Retype, word for word, each line between the lines holding "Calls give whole" and "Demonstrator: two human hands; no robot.", inclusive, and leave the rest of the data alone.
----------
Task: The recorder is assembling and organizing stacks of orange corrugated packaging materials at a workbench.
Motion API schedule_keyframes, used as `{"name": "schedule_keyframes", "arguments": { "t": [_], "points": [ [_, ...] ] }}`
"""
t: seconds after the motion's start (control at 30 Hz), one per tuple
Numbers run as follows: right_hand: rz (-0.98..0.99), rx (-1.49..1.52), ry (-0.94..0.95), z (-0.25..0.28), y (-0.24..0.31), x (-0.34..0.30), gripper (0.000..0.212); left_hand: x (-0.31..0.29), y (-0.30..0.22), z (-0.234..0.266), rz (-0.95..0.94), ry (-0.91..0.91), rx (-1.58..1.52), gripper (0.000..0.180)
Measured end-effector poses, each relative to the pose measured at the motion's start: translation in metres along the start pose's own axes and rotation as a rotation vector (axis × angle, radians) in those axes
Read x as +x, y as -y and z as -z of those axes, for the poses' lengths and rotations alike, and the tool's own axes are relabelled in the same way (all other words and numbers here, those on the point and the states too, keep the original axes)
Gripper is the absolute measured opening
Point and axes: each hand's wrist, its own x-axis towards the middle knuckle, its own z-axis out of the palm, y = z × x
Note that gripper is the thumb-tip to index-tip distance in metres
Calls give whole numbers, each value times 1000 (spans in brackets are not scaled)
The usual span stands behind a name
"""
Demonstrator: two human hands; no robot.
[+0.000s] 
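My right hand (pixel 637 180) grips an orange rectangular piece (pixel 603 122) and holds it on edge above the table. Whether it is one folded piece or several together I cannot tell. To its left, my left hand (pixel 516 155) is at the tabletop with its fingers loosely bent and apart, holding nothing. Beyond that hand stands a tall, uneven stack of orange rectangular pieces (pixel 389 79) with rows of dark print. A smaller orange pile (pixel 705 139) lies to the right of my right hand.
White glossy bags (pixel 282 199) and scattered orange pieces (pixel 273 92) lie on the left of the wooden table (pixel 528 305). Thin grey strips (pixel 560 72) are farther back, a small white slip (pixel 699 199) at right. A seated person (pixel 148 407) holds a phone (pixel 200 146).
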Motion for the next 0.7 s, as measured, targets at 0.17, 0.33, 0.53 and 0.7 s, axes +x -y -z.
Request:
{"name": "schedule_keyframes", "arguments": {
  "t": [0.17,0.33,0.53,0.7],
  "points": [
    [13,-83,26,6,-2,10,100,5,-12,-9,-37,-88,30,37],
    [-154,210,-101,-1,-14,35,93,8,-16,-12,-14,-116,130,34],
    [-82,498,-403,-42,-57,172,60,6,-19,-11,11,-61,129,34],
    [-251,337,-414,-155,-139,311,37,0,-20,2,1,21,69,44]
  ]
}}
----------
* Final answer:
Calls give whole numbers, each value times 1000 (spans in brackets are not scaled)
The usual span stands behind a name
"""
Demonstrator: two human hands; no robot.

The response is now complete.